Let’s go down that list:
1) Adoption is an alternative. Gee, really? How stupid do these guys think Indiana women are?

2) The fetus feels pain. Is this the consensus of the scientific community that studies fetal development or are we just legislating that fact into being? Surely it matters how far along in the pregnancy you are. At 40 weeks – sure (but, obviously abortion is illegal at that point.) At 2 weeks – No. Sometimes real life is messy. Pi equals 3.14159265 etc, not 3.2 — even though 3.2 is much neater. So, even though 3.2 is easier, it was wrong of the legislature to try to legislate the facts of the world into something they’re not.

3) Human life begins at conception. This is a twofer — now we’re legislating science and theology. I’ll grant you that life begins at conception. But a blastocyst is not a fully human life. At that point it’s just a clump of cells with potential. At some level, the right-to-lifers surely know this. If they truly believed that an abortion terminated a fully human life, they would be using all necessary force, including killing anyone and everyone who stood in their way, to put an end to the practice. At least I think that’s what I would do if, to use the Holocaust as an example, I thought they were gassing Jews in the clinic down the street. At any rate, our citizen legislators have no business telling physicians — men and women of science — that they have to represent this assertion as scientific fact and gospel truth to their patients.

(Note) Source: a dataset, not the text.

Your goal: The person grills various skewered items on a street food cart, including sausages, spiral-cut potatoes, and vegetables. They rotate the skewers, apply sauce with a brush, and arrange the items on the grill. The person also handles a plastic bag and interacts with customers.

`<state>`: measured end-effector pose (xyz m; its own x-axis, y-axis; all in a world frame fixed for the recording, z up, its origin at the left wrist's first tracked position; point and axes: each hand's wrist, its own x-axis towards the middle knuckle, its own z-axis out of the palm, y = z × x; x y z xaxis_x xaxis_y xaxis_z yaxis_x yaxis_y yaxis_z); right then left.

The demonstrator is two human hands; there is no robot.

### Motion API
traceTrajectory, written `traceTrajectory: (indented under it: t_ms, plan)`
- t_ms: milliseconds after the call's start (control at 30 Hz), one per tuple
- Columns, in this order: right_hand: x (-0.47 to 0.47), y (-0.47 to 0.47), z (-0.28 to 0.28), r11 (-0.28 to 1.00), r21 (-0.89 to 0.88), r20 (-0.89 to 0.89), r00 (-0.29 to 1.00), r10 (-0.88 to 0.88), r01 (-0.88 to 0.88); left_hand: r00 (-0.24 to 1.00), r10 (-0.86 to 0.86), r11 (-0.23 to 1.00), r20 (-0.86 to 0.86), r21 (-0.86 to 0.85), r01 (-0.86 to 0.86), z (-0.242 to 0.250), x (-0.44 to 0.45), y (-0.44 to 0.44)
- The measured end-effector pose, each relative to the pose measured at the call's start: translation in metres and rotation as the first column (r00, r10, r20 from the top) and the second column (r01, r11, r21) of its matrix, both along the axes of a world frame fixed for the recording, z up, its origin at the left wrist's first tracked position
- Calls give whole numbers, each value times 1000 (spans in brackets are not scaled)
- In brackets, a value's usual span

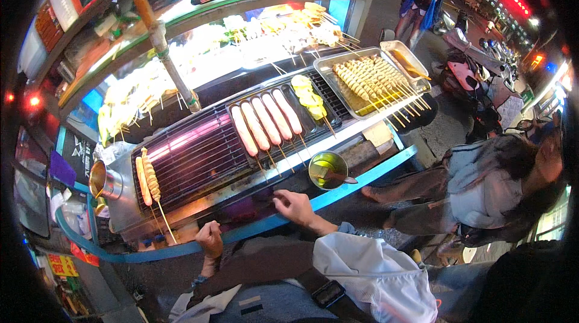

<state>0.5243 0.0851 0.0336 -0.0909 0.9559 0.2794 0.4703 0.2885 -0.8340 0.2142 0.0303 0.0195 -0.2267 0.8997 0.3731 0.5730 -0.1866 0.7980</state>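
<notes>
My left hand (210,239) is curled into a fist near the cart's blue rail (253,230), with nothing visible in it. Loosely bent, my right hand (294,207) hovers over the front edge; its thumb and forefinger are slightly apart and appear to hold nothing. Beside it stands a metal cup (328,170) of yellowish liquid with a handled utensil in it. Skewered sausages (267,121) lie in a grooved black pan on the grill (185,155). A yellow-green skewered food (309,97) lies to their right. At the grill's left end are a skewered sausage (143,181) and a spiral-cut skewer (150,173).
A metal tray (325,69) holds several spiral skewers (371,76), with a smaller tray (405,58) behind. A lit display case of skewers (217,42) runs along the back. A metal canister (106,180) stands left. People (488,182) and parked scooters (466,72) are to the right.
</notes>
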Motion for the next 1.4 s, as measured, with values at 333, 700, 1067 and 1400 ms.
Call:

Another bass ackward aspect of this bill is that it was placed in and passed by the House Public Policy and Veterans Affairs Committee, not the House Public Health Committee or even the House Family, Children, and Human Affairs Committee, as you would expect.

Hat tip to Lawgeekgurl for the heads up and the excellent post on the topic.

SB 245 Telecommunications Restructuring

SB 245 which restructures the telecommunications industry passed the Senate 40 to 6. It’s a lengthy, opaque bill, and I do not pretend to be certain as to whether it’s good or bad for Indiana. I’m skittish because electricity restructuring almost bankrupted California and caused political chaos when Enron and other energy companies took advantage of weak government oversight to gouge the state. My recollection is that other states that have tried deregulating the telephone industry saw their rates for basic telephone service going up.

My suspicion is that this bill will ultimately be good for me, personally. I’m a high-end user of telecommunications services. High-speed Internet, cell phones, etc. I suspect competition to provide those sorts of services will increase. However, I also suspect that there will be no additional competition to provide plain vanilla local telephone service and that, absent regulation, those rates will increase quite a bit. I wouldn’t want to be the legislator who voted to increase telephone bills in my district.

Molly Lin, writing for the Indy Star, has a story here.

A couple of quotes:

The telephone industry has been trying for several years to win deregulation to better compete with cable and Internet providers of voice, video and data services.

To address the concerns of some critics, SB 245 also was amended to ban local pay-per-minute measured service and would decrease the requirements for local municipalities that want to provide broadband access to their communities on their own.